## TASK DIRECTIONS:
Transcribe exactly, please, the line bearing "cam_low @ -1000" and all later lines through the end of the records, with the pictures left out.

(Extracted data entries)
>>>
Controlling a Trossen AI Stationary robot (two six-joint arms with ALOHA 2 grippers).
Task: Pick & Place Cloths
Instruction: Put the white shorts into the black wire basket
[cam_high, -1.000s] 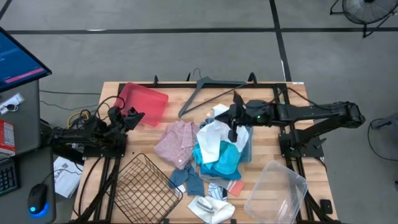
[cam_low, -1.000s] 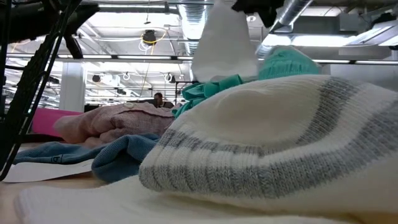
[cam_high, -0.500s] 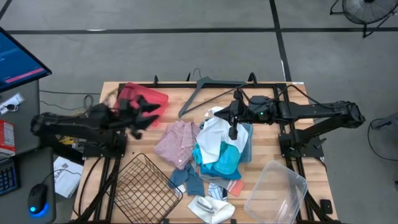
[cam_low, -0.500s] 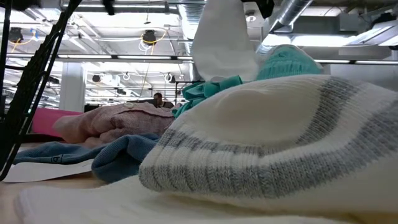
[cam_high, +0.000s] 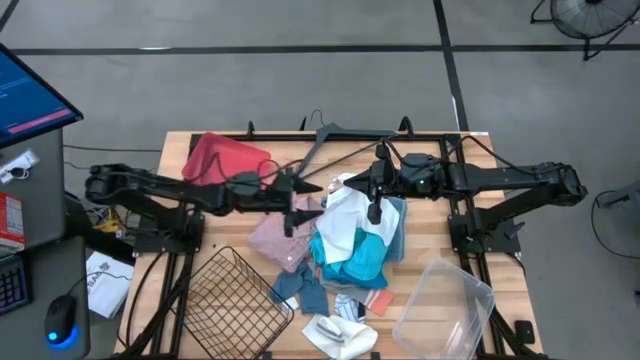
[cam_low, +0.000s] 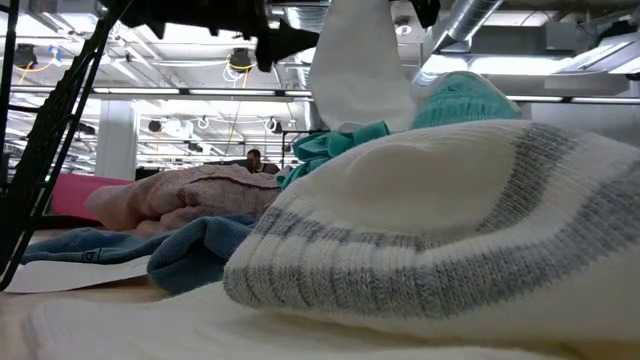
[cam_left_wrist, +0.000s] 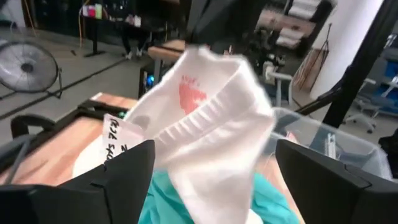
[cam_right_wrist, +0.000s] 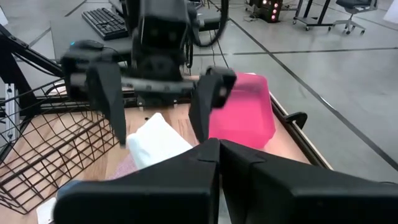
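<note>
My right gripper (cam_high: 375, 205) is shut on a white cloth (cam_high: 345, 212) above the pile of cloths (cam_high: 340, 245) at the table's middle. The pile holds a turquoise cloth (cam_high: 355, 258), a pale pink checked one (cam_high: 280, 228) and a blue one (cam_high: 300, 288). My left gripper (cam_high: 300, 197) has reached in from the left and stands open. Its two fingers (cam_left_wrist: 118, 180) are on either side of the hanging white cloth (cam_left_wrist: 211, 124), apart from it. In the right wrist view the left gripper (cam_right_wrist: 155, 93) faces me behind the cloth (cam_right_wrist: 155, 143). My right gripper pinches the white cloth's upper end (cam_low: 370, 12) between its shut fingers, which point down from above. The cloth hangs slack below them, and its lower part rests on the turquoise cloth (cam_low: 345, 135) of the pile.
A red tray (cam_high: 230, 160) lies at the far left and a grey hanger (cam_high: 335, 142) at the far edge. A wire basket (cam_high: 230, 300) stands near left, a clear plastic bin (cam_high: 445, 305) near right. A white, grey-striped sock (cam_low: 450, 230) lies at the near edge.
My left arm has swung from the table's left edge, past the red tray, toward the hanging white cloth at the middle. Its gripper has opened on the way. The white cloth stays held up by my right gripper.
</note>
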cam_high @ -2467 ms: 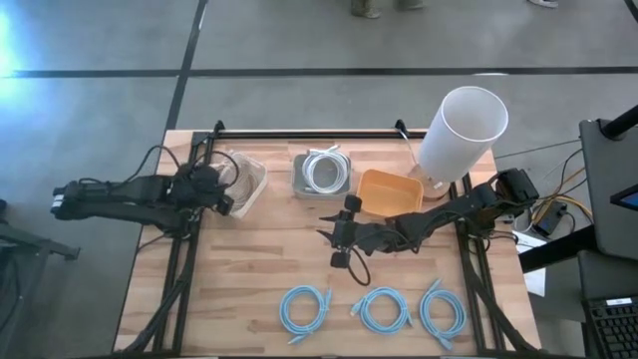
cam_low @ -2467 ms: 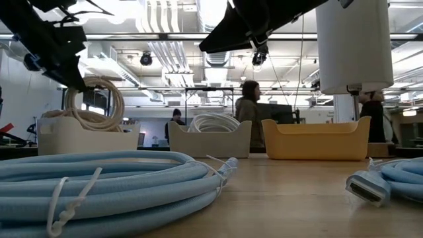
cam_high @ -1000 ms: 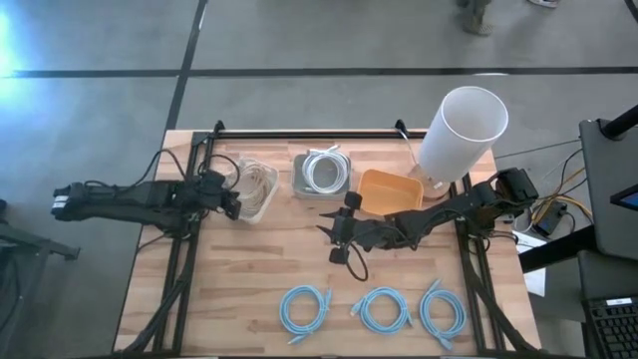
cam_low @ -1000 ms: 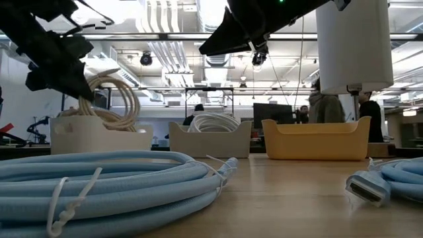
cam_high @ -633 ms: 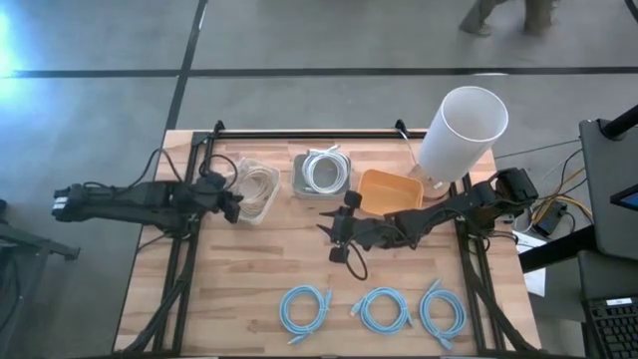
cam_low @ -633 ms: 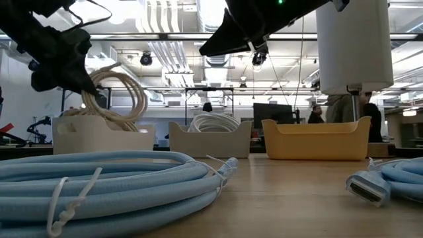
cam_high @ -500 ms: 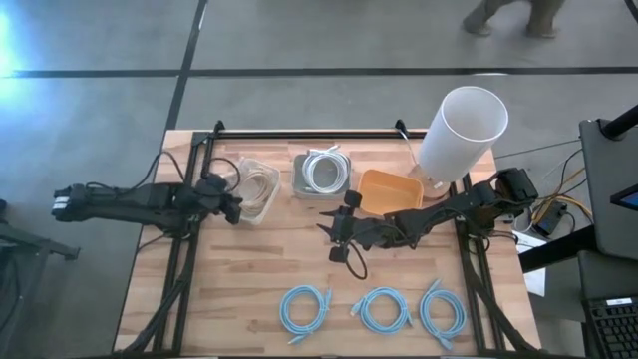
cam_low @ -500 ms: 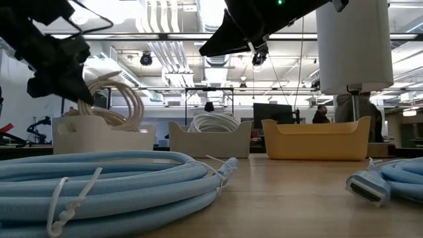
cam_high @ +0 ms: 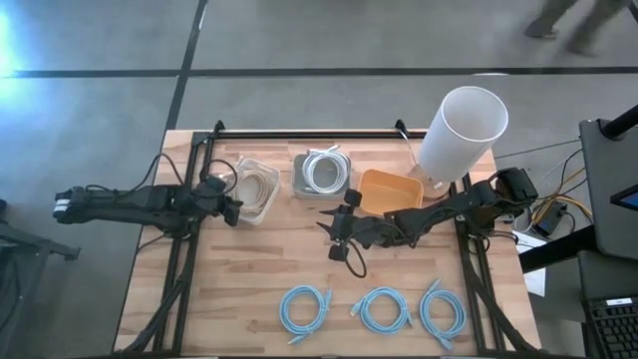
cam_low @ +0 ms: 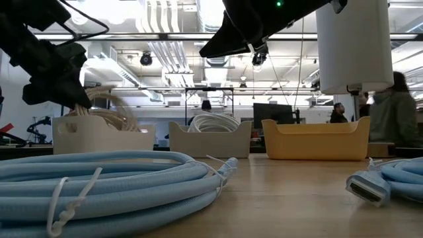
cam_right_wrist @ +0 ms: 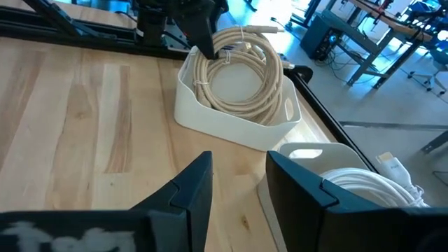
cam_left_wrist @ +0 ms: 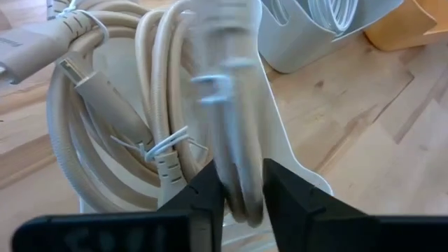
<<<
## SOLUTION TO THIS TASK:
cam_low @ -1000 ms: 
cam_high @ -633 ms: 
cam_low @ -633 ms: 
cam_high @ -500 ms: 
cam_low @ -500 ms: 
cam_high @ +0 ms: 
cam_low @ +0 ms: 
cam_right_wrist @ +0 ms: 
cam_left_wrist @ +0 ms: 

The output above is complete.